当前位置：网站首页>Learn about Prometheus from 0 to 1

Learn about Prometheus from 0 to 1

2022-06-11 16:28:00 【jerry_ dyy】

Introduction to monitoring platform ：

The unified monitoring platform is composed of seven roles ： Monitoring source 、 Data collection 、 data storage 、 Data analysis 、 Data presentation 、 Early warning center 、CMDB( Enterprise software and hardware asset management )

Monitoring source ：

From the level of , It can be roughly divided into three layers , Business application layer 、 Middleware layer 、 Infrastructure layer . The business application layer mainly includes application software 、 Enterprise message bus, etc , The middleware layer includes the database 、 cache 、 Configuration center 、 And other system software , The infrastructure layer mainly includes physical machines 、 virtual machine 、 Containers 、 Network devices 、 Storage devices, etc .

Data collection ：

Data sources are so diverse , The task of data collection is not easy . Data collection can be divided into business indicators 、 Application indicators 、 System software monitoring indicators 、 System indicators . Apply monitoring indicators such as ： Usability 、 abnormal 、 throughput 、 response time 、 Current number of waiting transactions 、 Resource utilization 、 Request quantity 、 Log size 、 performance 、 Queue depth 、 Number of threads 、 Number of service calls 、 Traffic volume 、 Service availability, etc , Business monitoring indicators such as large amount of running water 、 Flow area 、 Flow details 、 Number of requests 、 response time 、 Number of responses, etc , System monitoring indicators are as follows: ：CPU load 、 Memory load 、 Disk load 、 The Internet IO、 disk IO、tcp The number of connections 、 Number of processes, etc .

In terms of acquisition mode, it can be generally divided into interface acquisition 、 client agent collection 、 Active capture through network protocol （http、snmp etc. ）

data storage ：

The collected data is usually stored in the file system （ Such as HDFS）、 Index system （ Such as elasticsearch）、 Index library （ Such as influxdb）、 Message queue （ Such as kafka, Temporarily store or buffer messages ）、 database （ Such as mysql）

Data analysis ：

For the collected data , Data processing . There are two types of processing ： Real time processing and batch processing . Technology includes Map/Reduce Calculation 、 Full log retrieval 、 Flow computation 、 Index calculation, etc , The key point is to select different calculation methods according to different scenarios .

Data presentation ：

Display the processing results in a chart , In the multi screen era , Cross device support is essential .

early warning ：

If problems are found during data processing , An exception analysis is required 、 Risk estimation and event triggering or alarm .

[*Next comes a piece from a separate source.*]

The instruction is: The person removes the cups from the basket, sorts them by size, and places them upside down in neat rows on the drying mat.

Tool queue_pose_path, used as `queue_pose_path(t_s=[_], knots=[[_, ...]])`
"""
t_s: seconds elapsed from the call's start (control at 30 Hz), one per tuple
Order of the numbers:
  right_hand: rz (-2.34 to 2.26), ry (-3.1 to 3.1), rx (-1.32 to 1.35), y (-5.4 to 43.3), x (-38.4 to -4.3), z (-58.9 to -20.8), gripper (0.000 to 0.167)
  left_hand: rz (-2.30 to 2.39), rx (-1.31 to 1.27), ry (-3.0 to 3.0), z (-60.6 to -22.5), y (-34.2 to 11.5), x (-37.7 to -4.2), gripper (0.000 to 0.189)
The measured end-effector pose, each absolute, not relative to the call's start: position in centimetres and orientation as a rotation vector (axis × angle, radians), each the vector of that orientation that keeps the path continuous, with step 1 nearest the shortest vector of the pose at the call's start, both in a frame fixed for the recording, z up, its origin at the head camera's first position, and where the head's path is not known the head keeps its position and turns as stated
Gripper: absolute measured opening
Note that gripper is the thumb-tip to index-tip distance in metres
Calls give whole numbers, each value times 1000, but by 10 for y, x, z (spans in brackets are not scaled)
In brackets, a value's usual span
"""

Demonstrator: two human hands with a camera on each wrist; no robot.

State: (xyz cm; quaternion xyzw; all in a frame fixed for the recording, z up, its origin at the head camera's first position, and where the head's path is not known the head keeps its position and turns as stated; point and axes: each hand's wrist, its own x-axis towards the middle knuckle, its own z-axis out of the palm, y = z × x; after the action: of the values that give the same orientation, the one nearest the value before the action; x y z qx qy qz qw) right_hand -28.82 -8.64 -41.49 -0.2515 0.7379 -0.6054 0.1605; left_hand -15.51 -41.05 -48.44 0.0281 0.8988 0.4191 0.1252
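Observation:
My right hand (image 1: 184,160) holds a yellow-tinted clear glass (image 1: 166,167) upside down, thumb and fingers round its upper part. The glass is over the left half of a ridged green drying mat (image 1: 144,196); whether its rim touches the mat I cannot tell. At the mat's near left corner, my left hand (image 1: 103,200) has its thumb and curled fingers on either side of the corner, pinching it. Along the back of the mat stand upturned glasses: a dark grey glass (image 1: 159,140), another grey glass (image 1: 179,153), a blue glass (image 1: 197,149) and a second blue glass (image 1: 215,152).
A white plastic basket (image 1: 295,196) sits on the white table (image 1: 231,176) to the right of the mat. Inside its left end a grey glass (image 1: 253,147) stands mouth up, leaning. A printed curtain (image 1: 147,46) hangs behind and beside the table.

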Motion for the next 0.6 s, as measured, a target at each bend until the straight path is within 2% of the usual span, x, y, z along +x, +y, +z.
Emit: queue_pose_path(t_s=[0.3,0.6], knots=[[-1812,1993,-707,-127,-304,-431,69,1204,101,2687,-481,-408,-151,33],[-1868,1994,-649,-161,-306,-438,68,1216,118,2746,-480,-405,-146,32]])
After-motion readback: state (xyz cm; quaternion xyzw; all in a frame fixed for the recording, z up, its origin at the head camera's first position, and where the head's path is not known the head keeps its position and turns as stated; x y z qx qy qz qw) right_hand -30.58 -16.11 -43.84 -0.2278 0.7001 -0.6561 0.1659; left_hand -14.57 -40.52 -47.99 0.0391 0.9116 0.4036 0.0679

CMDB( Enterprise software and hardware asset management ):

CMDB It is a very important link in the unified monitoring platform , Although there are many kinds of monitoring sources , But most of them are related , For example, the application runs in the running environment , The normal operation of applications depends on the network and storage devices , An application also depends on other applications （ Business depends on ）, Once any one of the links goes wrong , Will lead to the unavailability of the application .CMDB In addition to storing hardware and software assets , Also store such an association between assets , An asset has failed , We should be able to quickly know which other assets will be affected according to this relationship , Then solve the problem one by one .

Why choose Prometheus?

Prometheus VS Zabbix：

	Time of issue	development language	performance	Community support	Container support	Enterprise use	Deployment difficulty
Prometheus	2016	go	Support ten thousand as a unit	Relatively inferior zabbix, But the number is increasing day by day	Not only support swarm Native clusters , And support Kubernetes Monitoring of container clusters , It is the best solution for container monitoring at present	Basically use Kubernetes With the container enterprise ,prometheus Is the best choice	There's only one core server Components , One command to start
Zabbix	2012	c + php	Up to 10000 bytes	Widely applied , Support more mature , Any problems encountered can be found	Zabbix Appeared earlier , At that time, the container was not born , Naturally, the support for containers is also relatively poor	In traditional monitoring system , Especially in server related monitoring , Take the absolute advantage of	Multiple systems , A variety of monitoring information collection methods

Framework principle ：

Prometheus Server：

Prometheus Sever yes Prometheus The core part of a component , Responsible for the acquisition of monitoring data , Storage and query .Prometheus Server You can monitor targets through static configuration management , It can also be used in combination with Service Discovery Dynamic management of monitoring objectives , And get data from these monitoring targets . secondly Prometheus Sever The collected data needs to be stored ,Prometheus Server It's a real-time database in itself , The collected monitoring data is stored in the local disk according to the time series .Prometheus Server It provides customized PromQL, Realize the query and analysis of data . in addition Prometheus Server The ability to federate clusters can be made from other Prometheus Server Get data from the instance .

Exporters：

Exporter Pass the endpoint of monitoring data collection through HTTP The form of service is exposed to Prometheus Server,Prometheus Server By accessing the Exporter Provided Endpoint Endpoint , That is, the monitoring data that needs to be collected can be obtained . Can be Exporter It is divided into 2 class ：

Collect directly ： This kind of Exporter It's built in right Prometheus Monitoring support , such as cAdvisor,Kubernetes,Etcd,Gokit etc. , Both are built directly for Prometheus Expose endpoint of monitoring data .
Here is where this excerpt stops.